Data:
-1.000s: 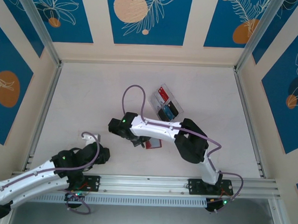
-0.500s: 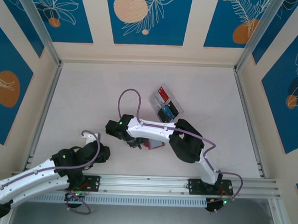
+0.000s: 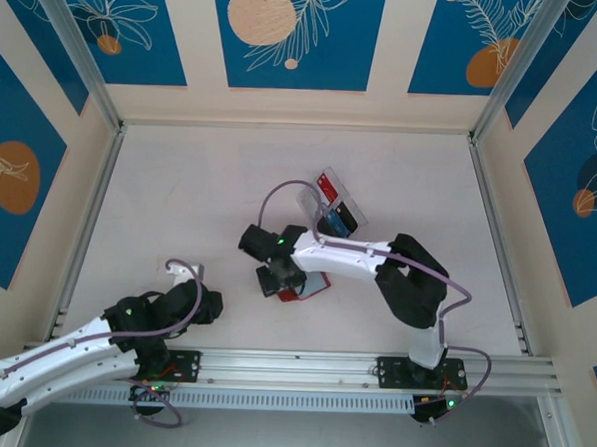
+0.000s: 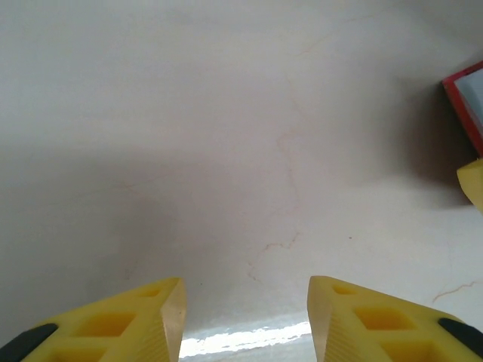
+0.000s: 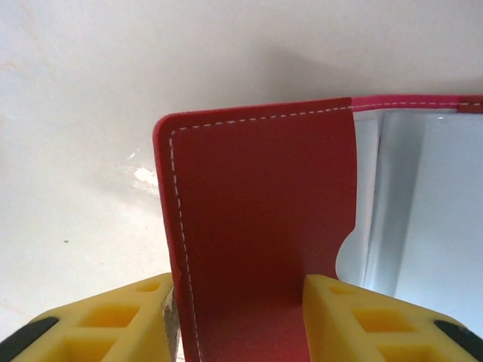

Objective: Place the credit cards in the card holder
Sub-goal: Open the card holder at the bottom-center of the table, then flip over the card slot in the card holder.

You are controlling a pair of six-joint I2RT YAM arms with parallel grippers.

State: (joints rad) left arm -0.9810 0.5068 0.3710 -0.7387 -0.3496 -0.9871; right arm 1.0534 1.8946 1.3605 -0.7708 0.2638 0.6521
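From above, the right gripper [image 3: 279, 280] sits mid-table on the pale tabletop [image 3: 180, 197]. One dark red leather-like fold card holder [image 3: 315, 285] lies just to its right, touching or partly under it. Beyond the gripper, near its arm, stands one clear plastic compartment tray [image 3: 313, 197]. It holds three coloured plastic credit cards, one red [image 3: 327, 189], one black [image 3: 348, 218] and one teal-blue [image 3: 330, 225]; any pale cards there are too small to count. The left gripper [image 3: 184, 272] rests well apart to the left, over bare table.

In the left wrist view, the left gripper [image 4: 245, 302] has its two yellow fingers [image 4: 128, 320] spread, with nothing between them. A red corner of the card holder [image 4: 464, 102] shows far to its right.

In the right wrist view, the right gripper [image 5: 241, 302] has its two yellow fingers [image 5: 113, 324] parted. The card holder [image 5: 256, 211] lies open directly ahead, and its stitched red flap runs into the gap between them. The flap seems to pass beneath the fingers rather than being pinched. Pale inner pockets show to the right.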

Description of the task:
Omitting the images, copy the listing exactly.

Written answer:
-1.000s: 
-0.500s: 
+0.000s: 
+0.000s: 
+0.000s: 

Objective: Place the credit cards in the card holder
Sub-goal: Open the card holder at the bottom-center of the table, then flip over the card slot in the card holder.

You are controlling a pair of six-joint I2RT YAM arms with parallel grippers.

State: (joints rad) left arm -0.9810 0.5068 0.3710 -0.7387 -0.3496 -0.9871; right arm 1.0534 1.8946 1.3605 -0.7708 0.2638 0.6521
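From above, the right gripper [image 3: 279, 280] sits mid-table on the pale tabletop [image 3: 180, 197]. One dark red leather-like fold card holder [image 3: 315, 285] lies just to its right, touching or partly under it. Beyond the gripper, near its arm, stands one clear plastic compartment tray [image 3: 313, 197]. It holds three coloured plastic credit cards, one red [image 3: 327, 189], one black [image 3: 348, 218] and one teal-blue [image 3: 330, 225]; any pale cards there are too small to count. The left gripper [image 3: 184, 272] rests well apart to the left, over bare table.

In the left wrist view, the left gripper [image 4: 245, 302] has its two yellow fingers [image 4: 128, 320] spread, with nothing between them. A red corner of the card holder [image 4: 464, 102] shows far to its right.

In the right wrist view, the right gripper [image 5: 241, 302] has its two yellow fingers [image 5: 113, 324] parted. The card holder [image 5: 256, 211] lies open directly ahead, and its stitched red flap runs into the gap between them. The flap seems to pass beneath the fingers rather than being pinched. Pale inner pockets show to the right.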

No further output is expected here.